__The records__.
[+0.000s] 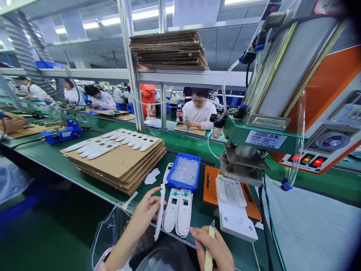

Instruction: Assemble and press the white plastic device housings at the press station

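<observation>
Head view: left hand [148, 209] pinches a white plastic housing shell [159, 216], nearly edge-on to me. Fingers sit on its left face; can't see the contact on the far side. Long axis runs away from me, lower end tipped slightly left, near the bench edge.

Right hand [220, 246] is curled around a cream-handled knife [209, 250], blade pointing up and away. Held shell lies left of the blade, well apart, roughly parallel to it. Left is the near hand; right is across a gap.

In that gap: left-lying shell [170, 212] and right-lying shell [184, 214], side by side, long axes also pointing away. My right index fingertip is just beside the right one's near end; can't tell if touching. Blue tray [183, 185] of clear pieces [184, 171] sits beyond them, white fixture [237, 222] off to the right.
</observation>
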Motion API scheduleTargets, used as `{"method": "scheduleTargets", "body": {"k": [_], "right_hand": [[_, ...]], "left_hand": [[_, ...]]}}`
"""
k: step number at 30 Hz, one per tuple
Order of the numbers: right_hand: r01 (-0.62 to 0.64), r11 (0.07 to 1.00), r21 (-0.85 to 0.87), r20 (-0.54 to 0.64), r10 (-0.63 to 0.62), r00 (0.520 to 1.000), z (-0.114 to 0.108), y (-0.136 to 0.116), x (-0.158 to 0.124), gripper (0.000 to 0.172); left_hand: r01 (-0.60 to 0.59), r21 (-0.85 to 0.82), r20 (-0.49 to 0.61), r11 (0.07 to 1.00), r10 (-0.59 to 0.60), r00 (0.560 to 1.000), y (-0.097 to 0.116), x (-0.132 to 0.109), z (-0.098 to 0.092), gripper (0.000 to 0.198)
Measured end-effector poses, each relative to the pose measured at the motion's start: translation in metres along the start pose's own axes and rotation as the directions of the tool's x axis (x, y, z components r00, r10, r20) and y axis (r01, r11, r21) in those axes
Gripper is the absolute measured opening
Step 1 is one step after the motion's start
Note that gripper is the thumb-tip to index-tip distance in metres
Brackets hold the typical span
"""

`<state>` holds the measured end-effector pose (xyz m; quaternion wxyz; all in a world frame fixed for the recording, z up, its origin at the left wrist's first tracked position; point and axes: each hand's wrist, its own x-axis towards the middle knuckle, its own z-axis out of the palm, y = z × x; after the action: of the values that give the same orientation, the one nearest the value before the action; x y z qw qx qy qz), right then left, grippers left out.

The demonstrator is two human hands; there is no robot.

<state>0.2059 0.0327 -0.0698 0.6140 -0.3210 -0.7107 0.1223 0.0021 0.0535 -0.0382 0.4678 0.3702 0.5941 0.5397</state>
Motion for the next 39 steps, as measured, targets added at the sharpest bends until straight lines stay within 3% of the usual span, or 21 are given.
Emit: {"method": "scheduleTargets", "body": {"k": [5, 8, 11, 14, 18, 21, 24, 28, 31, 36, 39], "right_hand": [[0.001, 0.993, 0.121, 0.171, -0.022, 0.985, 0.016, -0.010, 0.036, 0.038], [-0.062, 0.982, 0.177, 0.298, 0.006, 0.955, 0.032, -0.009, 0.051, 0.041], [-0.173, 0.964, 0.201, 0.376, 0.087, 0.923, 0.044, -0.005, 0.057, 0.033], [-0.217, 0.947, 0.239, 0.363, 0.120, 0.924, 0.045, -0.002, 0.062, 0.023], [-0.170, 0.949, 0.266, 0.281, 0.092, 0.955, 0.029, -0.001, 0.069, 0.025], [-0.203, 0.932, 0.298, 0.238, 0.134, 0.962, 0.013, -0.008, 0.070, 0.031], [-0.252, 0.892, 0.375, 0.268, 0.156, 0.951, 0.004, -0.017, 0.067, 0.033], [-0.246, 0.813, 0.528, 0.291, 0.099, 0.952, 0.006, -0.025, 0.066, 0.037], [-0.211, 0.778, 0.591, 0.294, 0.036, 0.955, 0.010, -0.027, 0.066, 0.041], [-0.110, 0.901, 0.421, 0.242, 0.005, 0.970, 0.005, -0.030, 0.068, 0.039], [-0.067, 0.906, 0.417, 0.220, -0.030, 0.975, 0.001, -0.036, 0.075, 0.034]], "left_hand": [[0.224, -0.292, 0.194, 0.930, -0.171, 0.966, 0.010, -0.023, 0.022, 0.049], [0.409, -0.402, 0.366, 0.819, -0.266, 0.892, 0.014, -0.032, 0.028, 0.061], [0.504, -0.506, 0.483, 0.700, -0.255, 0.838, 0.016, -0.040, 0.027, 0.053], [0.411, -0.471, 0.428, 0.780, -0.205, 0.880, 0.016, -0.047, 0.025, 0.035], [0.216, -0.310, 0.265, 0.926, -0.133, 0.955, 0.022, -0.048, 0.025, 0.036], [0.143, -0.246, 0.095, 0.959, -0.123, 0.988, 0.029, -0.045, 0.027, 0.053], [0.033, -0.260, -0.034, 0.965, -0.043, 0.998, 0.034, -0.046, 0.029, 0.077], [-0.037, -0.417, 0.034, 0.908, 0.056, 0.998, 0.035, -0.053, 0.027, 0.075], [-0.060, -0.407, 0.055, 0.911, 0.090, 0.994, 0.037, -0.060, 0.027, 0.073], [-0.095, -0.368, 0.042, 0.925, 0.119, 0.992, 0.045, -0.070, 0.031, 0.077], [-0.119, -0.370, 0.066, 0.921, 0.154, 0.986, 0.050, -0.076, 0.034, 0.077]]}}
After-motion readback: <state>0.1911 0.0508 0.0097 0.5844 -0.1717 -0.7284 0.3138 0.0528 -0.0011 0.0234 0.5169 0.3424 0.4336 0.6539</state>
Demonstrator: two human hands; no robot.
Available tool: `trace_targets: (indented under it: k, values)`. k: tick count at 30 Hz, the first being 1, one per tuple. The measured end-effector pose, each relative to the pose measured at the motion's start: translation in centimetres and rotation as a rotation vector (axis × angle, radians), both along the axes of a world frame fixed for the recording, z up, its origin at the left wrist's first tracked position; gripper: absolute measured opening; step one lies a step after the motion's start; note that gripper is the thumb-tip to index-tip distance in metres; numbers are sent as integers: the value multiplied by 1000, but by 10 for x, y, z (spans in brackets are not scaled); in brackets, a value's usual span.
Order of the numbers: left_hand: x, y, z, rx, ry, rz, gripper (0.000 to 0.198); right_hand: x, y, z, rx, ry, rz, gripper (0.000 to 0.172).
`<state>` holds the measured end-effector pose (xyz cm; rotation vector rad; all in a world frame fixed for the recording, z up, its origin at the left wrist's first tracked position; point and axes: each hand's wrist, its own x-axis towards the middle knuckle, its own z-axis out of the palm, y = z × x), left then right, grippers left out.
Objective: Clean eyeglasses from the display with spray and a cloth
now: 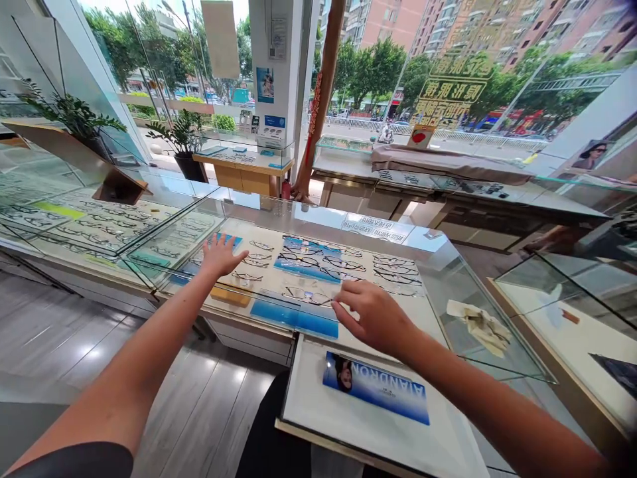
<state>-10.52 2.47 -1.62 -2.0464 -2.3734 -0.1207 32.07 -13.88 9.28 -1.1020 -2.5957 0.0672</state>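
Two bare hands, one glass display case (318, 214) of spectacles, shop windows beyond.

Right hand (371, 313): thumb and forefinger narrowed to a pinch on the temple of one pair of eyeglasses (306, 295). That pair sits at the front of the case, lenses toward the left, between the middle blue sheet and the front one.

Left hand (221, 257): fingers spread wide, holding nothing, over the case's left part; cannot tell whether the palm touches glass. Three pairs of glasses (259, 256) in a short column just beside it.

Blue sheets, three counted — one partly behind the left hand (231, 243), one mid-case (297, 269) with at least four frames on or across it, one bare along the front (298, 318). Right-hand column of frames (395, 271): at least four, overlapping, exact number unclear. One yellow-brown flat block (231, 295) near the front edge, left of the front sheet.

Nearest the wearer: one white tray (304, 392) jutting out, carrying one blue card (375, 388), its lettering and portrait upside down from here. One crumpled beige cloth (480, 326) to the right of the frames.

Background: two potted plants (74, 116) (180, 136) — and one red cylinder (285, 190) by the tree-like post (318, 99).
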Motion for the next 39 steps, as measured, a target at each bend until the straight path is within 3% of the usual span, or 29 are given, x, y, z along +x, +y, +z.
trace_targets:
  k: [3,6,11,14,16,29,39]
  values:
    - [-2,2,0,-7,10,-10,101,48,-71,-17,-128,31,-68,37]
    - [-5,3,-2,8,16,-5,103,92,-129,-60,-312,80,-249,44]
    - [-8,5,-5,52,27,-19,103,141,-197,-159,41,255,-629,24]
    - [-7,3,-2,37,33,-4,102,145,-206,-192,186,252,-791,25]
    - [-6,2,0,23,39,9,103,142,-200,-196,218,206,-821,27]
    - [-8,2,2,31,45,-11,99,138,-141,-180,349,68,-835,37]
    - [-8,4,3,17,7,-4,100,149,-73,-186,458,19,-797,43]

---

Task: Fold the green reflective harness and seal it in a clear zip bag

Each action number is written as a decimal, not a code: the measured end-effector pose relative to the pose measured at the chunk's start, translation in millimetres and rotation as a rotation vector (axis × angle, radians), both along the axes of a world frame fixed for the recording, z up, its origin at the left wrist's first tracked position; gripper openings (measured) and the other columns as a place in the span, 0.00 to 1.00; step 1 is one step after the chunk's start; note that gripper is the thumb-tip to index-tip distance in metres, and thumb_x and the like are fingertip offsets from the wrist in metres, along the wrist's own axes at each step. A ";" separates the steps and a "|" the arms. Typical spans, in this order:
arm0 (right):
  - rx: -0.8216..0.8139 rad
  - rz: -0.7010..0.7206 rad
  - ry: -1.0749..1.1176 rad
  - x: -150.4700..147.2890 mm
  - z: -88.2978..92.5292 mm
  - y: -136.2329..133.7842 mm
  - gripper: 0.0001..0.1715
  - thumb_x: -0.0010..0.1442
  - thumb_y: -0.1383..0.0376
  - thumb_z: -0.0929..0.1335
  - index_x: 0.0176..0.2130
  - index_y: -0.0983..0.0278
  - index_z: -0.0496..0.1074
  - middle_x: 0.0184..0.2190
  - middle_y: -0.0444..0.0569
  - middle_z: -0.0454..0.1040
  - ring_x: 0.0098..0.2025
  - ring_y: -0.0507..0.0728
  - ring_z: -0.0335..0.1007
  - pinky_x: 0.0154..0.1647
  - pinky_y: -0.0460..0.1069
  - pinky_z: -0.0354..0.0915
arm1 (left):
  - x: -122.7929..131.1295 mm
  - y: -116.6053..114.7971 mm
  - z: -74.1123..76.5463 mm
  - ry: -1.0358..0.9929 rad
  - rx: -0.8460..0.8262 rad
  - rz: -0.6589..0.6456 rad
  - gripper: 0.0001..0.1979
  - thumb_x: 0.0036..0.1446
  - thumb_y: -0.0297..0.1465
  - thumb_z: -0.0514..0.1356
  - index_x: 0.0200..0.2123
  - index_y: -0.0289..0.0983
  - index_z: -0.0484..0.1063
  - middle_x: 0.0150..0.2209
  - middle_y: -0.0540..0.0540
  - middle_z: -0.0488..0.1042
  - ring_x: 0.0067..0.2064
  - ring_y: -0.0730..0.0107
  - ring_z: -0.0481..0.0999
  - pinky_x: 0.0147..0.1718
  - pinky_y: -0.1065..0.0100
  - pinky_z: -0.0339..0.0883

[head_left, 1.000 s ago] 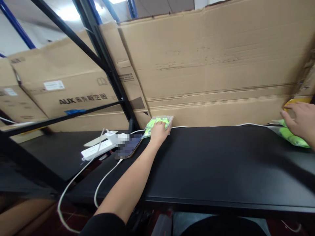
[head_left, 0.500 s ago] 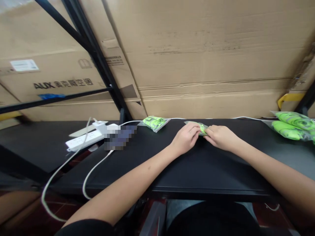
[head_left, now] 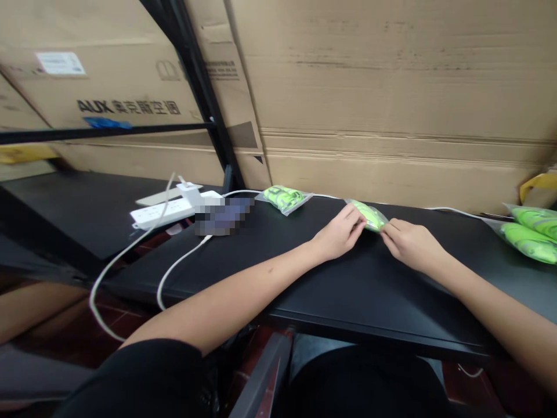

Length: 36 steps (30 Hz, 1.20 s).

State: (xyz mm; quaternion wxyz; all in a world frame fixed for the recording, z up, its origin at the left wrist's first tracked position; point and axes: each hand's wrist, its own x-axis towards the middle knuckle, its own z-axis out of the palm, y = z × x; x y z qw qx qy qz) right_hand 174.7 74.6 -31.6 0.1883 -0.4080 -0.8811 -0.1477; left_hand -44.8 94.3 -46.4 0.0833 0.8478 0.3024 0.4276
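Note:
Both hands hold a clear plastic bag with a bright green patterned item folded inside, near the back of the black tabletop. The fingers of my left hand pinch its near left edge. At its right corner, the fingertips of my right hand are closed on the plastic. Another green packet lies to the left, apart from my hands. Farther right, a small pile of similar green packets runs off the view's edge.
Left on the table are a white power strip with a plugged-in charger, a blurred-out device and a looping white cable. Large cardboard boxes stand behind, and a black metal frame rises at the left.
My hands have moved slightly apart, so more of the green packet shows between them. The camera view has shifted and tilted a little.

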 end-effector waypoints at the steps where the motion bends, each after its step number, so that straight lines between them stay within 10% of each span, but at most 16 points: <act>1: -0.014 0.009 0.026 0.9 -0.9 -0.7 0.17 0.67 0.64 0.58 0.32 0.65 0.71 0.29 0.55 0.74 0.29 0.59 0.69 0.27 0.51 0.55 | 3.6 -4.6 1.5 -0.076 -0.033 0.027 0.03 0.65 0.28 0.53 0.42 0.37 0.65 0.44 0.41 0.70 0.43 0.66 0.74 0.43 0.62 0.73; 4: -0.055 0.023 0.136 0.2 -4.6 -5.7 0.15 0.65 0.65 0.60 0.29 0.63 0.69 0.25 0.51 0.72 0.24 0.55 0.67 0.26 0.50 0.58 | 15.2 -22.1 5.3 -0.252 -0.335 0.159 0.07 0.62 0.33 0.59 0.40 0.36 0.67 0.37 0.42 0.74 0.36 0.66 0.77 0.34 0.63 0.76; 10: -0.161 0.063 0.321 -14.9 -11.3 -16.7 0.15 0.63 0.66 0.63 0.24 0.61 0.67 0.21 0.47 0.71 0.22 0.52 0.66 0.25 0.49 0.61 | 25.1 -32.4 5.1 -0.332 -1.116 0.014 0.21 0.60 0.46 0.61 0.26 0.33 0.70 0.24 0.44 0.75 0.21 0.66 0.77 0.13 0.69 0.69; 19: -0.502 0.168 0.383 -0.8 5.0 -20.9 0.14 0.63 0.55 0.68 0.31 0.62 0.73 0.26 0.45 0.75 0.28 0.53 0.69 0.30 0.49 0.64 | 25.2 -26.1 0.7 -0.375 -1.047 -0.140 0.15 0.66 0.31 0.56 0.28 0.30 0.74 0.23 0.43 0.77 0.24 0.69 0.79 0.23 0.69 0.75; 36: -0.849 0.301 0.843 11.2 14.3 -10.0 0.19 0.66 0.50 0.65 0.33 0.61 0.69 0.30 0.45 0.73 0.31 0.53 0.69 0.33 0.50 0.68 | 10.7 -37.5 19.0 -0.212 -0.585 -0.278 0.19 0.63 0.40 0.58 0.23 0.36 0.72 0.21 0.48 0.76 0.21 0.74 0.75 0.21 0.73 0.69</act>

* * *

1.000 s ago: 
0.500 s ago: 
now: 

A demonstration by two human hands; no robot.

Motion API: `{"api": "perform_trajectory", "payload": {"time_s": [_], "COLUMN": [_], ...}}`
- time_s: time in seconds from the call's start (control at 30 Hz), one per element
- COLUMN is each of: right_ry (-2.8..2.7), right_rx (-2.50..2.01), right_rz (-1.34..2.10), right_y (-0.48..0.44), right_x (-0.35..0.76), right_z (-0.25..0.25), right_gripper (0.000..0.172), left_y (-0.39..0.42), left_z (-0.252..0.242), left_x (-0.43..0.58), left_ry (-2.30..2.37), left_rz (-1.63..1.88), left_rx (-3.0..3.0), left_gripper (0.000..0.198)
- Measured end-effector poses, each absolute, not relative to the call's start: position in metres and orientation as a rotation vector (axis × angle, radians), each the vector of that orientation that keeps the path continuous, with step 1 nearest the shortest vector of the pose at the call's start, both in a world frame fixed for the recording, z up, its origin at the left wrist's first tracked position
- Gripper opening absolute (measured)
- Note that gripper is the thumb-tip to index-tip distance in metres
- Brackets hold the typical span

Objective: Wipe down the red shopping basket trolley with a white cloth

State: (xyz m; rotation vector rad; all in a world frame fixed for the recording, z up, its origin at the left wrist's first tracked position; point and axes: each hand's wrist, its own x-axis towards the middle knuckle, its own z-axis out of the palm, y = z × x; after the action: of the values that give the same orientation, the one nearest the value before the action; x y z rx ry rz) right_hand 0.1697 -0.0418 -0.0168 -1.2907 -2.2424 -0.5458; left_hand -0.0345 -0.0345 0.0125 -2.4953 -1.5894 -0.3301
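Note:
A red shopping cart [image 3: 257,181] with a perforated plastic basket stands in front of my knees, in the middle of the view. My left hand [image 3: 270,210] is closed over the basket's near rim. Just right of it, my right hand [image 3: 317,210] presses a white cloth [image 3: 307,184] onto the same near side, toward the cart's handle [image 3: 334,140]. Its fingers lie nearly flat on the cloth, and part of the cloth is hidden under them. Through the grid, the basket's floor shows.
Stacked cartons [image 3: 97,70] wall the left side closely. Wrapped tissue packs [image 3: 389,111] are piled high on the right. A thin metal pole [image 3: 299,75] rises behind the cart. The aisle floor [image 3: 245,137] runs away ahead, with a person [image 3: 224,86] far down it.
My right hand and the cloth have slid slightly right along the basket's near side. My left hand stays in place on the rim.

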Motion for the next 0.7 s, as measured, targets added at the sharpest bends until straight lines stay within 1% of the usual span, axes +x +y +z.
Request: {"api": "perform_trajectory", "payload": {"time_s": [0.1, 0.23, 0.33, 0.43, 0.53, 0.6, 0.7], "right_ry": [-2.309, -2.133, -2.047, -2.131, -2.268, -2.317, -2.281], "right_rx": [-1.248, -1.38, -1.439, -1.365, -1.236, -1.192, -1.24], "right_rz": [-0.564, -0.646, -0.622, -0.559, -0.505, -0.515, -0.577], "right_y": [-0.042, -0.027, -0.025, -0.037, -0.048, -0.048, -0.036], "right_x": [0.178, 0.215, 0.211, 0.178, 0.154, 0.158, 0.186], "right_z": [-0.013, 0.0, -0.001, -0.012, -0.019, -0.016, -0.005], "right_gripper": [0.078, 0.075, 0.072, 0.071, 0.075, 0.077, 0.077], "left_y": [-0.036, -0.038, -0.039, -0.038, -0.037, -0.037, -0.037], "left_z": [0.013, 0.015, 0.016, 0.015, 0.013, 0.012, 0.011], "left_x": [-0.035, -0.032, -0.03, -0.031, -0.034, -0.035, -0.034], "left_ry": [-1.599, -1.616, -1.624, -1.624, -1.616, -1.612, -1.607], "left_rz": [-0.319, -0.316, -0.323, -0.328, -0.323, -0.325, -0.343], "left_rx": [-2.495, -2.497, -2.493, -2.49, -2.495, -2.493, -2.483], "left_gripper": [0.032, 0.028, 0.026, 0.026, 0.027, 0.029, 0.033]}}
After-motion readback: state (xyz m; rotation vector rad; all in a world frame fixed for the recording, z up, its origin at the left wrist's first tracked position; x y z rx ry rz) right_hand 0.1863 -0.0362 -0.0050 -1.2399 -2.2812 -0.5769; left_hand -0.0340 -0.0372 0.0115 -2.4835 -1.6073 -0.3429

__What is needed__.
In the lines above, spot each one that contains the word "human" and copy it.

__Exercise solution__.
The demonstrator is two human hands; there is no robot.
Demonstrator: two human hands; no robot.
A demonstration by two human hands; no robot.

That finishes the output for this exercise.